▶ Description of the task
Extract the complete data exactly as given.

━━ Recorded information ━━

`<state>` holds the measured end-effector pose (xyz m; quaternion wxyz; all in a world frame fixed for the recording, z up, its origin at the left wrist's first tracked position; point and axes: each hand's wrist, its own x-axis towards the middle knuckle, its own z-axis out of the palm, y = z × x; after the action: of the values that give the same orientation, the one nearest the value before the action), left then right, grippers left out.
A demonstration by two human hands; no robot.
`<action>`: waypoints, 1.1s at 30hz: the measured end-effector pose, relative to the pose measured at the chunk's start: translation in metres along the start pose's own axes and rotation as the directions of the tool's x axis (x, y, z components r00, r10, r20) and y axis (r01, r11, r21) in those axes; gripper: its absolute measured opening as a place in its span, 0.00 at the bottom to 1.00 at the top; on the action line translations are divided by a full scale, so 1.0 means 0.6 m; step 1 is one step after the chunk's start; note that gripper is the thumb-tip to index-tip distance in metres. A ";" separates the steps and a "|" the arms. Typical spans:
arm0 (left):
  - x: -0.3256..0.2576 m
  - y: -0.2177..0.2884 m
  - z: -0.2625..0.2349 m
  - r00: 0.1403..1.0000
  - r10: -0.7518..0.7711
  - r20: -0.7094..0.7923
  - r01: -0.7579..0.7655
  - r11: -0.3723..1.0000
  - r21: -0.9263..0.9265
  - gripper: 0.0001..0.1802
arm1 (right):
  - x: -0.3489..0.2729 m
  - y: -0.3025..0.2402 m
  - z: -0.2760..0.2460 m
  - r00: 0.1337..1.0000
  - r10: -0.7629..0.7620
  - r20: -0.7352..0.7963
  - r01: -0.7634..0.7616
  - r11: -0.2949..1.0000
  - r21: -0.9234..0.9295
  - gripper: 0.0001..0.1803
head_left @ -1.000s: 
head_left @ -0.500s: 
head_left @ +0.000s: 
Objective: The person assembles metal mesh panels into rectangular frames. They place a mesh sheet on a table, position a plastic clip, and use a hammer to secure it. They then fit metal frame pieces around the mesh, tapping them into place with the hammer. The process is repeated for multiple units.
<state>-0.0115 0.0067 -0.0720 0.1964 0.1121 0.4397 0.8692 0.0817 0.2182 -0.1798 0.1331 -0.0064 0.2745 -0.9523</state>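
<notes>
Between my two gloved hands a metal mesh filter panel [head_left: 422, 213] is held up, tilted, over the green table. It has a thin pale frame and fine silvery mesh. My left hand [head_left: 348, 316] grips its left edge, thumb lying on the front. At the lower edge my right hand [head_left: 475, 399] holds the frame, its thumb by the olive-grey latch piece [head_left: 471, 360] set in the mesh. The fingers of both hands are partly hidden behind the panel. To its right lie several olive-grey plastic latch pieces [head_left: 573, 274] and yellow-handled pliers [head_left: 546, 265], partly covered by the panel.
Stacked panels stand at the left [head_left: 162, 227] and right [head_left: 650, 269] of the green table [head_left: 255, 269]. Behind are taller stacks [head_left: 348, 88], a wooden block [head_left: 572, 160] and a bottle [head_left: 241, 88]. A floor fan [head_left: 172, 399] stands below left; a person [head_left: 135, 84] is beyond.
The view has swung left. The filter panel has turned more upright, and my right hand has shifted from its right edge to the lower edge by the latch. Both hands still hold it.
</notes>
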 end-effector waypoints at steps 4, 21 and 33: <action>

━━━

▶ Output for this exercise
`<state>` holds the measured end-effector pose (xyz m; quaternion wxyz; all in a world frame fixed for the recording, z up, its origin at the left wrist's first tracked position; point and axes: each hand's wrist, its own x-axis towards the middle knuckle, its own z-axis out of the palm, y = z × x; after the action: of the values that give the same orientation, the one nearest the value before the action), left then right, grippers left out.
A demonstration by two human hands; no robot.
`<action>`: waypoints, 1.1s at 30hz: the measured end-effector pose, relative to the pose measured at the chunk's start: translation in metres along the start pose's own axes and rotation as the directions of the tool's x axis (x, y, z components r00, r10, r20) and y axis (r01, r11, r21) in those axes; gripper: its absolute measured opening as a place in its span, 0.00 at the bottom to 1.00 at the top; on the action line translations are divided by a full scale, so 1.0 means 0.6 m; step 1 is one step after the chunk's start; note that gripper is the thumb-tip to index-tip distance in metres. A ";" separates the steps and a "|" the arms. Typical spans:
arm0 (left):
  - x: -0.3256..0.2576 m
  - y: -0.2177..0.2884 m
  - z: -0.2625..0.2349 m
  - r00: 0.1403..1.0000
  - r10: -0.7518..0.7711
  - r20: -0.7094..0.7923
  - r01: -0.7579..0.7655
  - r11: -0.3723..1.0000
  - r21: -0.9263..0.9265
  - gripper: 0.0001..0.1802
arm1 (right):
  - x: -0.3489..0.2729 m
  - y: -0.3025..0.2402 m
  - z: -0.2760..0.2460 m
  - r00: 0.1337..1.0000
  - r10: -0.7629..0.7620
  - r20: -0.7352..0.7963
  - r01: -0.7634..0.7616
  - r11: -0.2949..1.0000
  - r21: -0.9234..0.9295
  - gripper: 0.0001..0.1803
head_left @ -1.000s: 
head_left @ -0.500s: 
head_left @ +0.000s: 
Objective: The person assembles metal mesh panels into rectangular frames. They place a mesh sheet on a table, position a plastic clip, and use a hammer to secure it. They then fit metal frame pieces around the mesh, tapping them into place with the hammer. The process is repeated for multiple units.
<state>-0.0115 0.0067 -0.0720 0.1964 0.1121 0.4397 0.8692 0.0817 0.2182 -0.1798 0.1331 -0.0064 0.2745 -0.9523</state>
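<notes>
Between my two gloved hands a metal mesh filter panel [head_left: 422, 213] is held up, tilted, over the green table. It has a thin pale frame and fine silvery mesh. My left hand [head_left: 348, 316] grips its left edge, thumb lying on the front. At the lower edge my right hand [head_left: 475, 399] holds the frame, its thumb by the olive-grey latch piece [head_left: 471, 360] set in the mesh. The fingers of both hands are partly hidden behind the panel. To its right lie several olive-grey plastic latch pieces [head_left: 573, 274] and yellow-handled pliers [head_left: 546, 265], partly covered by the panel.
Stacked panels stand at the left [head_left: 162, 227] and right [head_left: 650, 269] of the green table [head_left: 255, 269]. Behind are taller stacks [head_left: 348, 88], a wooden block [head_left: 572, 160] and a bottle [head_left: 241, 88]. A floor fan [head_left: 172, 399] stands below left; a person [head_left: 135, 84] is beyond.
The view has swung left. The filter panel has turned more upright, and my right hand has shifted from its right edge to the lower edge by the latch. Both hands still hold it.
</notes>
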 end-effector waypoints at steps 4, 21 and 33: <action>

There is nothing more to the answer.